PROBLEM
Below are records; give the number of their lines that hold the word "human", and write nothing more.

LISTED ENTRIES
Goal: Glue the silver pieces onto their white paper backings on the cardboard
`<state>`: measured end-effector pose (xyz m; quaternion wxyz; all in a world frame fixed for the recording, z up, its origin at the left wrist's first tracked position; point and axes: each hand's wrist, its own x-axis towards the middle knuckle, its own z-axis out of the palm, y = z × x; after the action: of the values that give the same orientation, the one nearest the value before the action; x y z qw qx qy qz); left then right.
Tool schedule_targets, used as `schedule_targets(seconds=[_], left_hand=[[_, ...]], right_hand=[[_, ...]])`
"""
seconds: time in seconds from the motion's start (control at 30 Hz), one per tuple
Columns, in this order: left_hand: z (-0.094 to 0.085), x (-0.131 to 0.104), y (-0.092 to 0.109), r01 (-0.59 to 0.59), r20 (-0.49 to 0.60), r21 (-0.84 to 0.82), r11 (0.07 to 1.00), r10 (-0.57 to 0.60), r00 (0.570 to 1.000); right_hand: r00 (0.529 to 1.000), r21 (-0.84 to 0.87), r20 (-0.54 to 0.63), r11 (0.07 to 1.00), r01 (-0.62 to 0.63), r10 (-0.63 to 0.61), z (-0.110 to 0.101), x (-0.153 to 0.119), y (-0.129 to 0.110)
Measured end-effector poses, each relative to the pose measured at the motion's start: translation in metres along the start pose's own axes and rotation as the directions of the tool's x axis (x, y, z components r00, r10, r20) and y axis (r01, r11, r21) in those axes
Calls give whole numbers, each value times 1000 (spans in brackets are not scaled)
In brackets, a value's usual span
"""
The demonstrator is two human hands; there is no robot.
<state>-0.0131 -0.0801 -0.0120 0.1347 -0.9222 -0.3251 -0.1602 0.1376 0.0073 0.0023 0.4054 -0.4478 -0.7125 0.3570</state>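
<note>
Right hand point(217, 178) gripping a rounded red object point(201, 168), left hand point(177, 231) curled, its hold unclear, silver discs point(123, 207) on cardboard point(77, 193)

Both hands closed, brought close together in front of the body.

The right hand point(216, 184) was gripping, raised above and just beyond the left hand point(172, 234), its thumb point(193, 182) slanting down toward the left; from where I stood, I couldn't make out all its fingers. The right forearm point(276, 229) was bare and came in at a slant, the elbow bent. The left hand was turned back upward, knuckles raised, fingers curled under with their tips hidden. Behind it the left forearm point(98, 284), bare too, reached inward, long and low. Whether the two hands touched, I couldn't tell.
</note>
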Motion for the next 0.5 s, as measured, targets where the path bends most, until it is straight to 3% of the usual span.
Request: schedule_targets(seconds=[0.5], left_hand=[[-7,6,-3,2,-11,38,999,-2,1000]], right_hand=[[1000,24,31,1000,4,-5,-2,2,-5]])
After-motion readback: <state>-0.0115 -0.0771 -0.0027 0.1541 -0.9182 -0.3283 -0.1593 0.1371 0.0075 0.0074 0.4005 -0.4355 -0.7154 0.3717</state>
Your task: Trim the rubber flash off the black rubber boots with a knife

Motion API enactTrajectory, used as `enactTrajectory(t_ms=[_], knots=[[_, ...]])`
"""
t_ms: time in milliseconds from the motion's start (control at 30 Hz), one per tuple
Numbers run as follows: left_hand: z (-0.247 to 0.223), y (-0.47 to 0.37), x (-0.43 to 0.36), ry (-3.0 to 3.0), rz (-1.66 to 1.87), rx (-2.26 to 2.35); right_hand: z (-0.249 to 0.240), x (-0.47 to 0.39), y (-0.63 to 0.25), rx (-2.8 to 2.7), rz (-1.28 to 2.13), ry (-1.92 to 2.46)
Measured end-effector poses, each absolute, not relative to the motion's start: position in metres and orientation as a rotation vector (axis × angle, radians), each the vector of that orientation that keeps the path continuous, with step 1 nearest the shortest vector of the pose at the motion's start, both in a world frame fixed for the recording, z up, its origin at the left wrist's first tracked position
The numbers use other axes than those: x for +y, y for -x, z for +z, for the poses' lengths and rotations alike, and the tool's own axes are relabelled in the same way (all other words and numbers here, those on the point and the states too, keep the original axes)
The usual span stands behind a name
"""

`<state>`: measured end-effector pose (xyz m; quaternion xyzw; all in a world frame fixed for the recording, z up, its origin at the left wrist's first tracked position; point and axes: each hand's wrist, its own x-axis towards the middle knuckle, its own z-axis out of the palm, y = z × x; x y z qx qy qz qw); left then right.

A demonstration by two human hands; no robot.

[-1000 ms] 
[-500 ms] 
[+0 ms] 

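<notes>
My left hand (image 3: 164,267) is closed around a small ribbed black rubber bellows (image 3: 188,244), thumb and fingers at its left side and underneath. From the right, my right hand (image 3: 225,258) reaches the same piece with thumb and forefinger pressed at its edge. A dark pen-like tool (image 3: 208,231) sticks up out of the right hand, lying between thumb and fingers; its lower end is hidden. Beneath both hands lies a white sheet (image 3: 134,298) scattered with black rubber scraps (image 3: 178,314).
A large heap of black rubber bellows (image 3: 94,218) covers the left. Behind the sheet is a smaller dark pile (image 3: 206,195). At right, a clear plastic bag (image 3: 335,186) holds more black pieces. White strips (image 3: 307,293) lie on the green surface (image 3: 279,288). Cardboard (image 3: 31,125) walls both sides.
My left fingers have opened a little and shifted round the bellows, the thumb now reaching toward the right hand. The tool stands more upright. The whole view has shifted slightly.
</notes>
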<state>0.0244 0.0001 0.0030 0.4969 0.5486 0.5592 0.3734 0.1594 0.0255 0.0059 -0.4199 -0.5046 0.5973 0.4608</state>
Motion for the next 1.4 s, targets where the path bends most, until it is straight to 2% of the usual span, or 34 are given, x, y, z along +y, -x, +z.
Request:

EXERCISE OUTPUT
2